“With my voice. ‘Mom and Dad, this is Jones. Jones these are my parents, Grant and Sunny.”
“Your mom’s name is Sunny Day? Not possible.” Luke laughed.
“It’s true. Says the firstborn of Tom Jones. Anyway, we kid my dad that she married him just for his name. She lives up to her name too. I think I’ve heard her swear once, and even then it was when she was quoting someone else. Hands down, I have the most optimistic, laid-back mom in the world. She’s walking zen.”
“So you didn’t get her zen genes?”
Jessica laughed. “Astute observation, Dr. Jones. No, I have my father’s personality—a total firecracker. He doesn’t do anything in the middle. When he’s mad it’s a raging inferno and when he’s happy it’s like glitter exploded everywhere. When we work on cars and motorcycles in his garage he’s either singing his favorite song like the next American Idol contestant, or if something’s not going right he’s slinging wrenches and cussing up a storm. You’ll like him, just don’t mention that you drink imported beer. He exclusively drinks locally brewed beer.”
They gave the waiter their orders, including another glass of wine and another imported Heineken.
“My roommate in college committed suicide.” Luke stared at his beer as he rolled the empty green bottle back and forth in his hands. “He was born in Amsterdam and he exclusively drank Heineken, which I’m sure he considered a local beer.” Luke’s smile looked pained. “Anyway, after he died I started drinking Heineken. It makes me think of him when I drink it, like a silent toast to him wherever he is.”
That had to be what Luke’s dad started to tell Jessica. She knew it was a small piece and there had to be more to the story. A painful more.
“Well then I toasted your roommate over and over last night before you showed up and tied me to my bed. Of course I navigated to the Heineken because of you.”
Luke nodded, taking an extra few seconds to resurface from his past before locking eyes with her again. “So tell me about Jude. Is he a firecracker too?”
Jessica laughed so fast she snorted. “Jetta boy? No. He’s a very unique breed. He’s a hair trigger when it comes to self-defense type situations, and he’s kinda paranoid—the conspiracy theory type—but he’s definitely Sunny’s boy too.
She sipped her wine. A smile tugged at her lips. “When he’s in his element, aka in front of a computer or preying on every woman in the Bay area, he’s Cool Joe, laid back, ‘I don’t need pot to be this chillin’.’ And the women fall at his feet like he’s a god. The truth is he’s such a man whore, but the weird part is he doesn’t have a following of disgruntled women. It’s as if they know they’re only going to get one night with him, but they still line up to willingly drop their panties and spread their legs. Pathetic.”
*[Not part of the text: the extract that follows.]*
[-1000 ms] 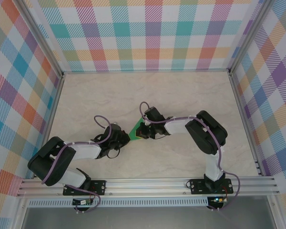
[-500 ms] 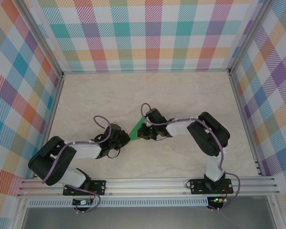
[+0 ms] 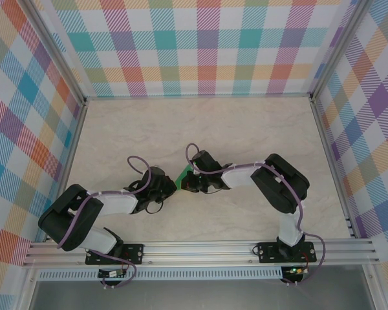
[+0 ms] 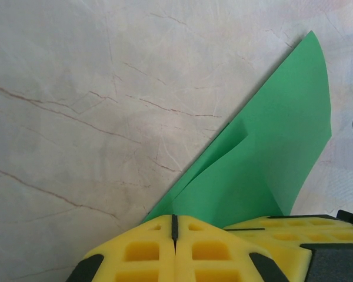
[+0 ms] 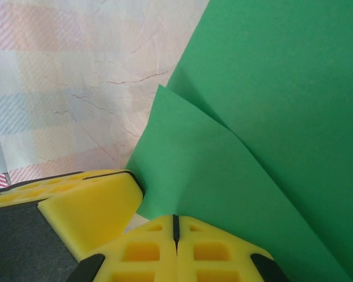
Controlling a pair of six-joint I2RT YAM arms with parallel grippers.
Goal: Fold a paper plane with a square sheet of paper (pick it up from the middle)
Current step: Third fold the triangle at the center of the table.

“Thank God my sisters don’t live around here.”
“They’d be safe. Jude likes older women—smart, older women. He said it’s hard to fuck a woman’s brain out if she doesn’t actually have a brain.”
Luke smirked.
Jessica quirked a brow. “His words not mine.”
They enjoyed a sunset dinner by the bay, revealing bits of each other one tragic or funny story at a time. Hand-in-hand they strolled toward the GTO parked in a lot with a backdrop of sailboat masts and the sunlight on the water’s surface, reflecting diamond-studded whitecaps. Contentment settled upon them like they’d done it for years.
“I want to take you to my place. I have a surprise for you.” Luke leaned over and kissed her as they waited at a stop light.
“What is it?”
“Do I need to define the word surprise?”
“Ugh … fine, but give me a hint. I like this game.”
Luke laughed. “Contumacious.”
“I’m not being stubbornly disobedient. Okay, maybe a little stubborn, but not disobedient. Thank you once again for the dog reference.”
“Well there you have it.”
Jessica looked at him, eyes narrowed. “Have what?”
“You’ll see.”
“It’s an apron isn’t it? I bet you’re going to have me dress up in a kinky little French maid’s outfit to clean your place tomorrow, aren’t you?”
Luke adjusted in his seat a bit. “Um … no that’s not the surprise, but I’m not going to lie, I like your idea.”
“I love that, Jones. The hard-ass, no humor doctor role you play has appeared in many of my fantasies, argyle socks and all. But you in this car, getting turned on by the thought of me in a French maid’s outfit—reminding me that you are all guy—it’s the absolute-nothing-else-compares best.” She leaned her head back on the head rest, closed her eyes, and smiled in total contentment.
“So now wouldn’t be the best time to wake you from your dream state and confess that I’m gay?”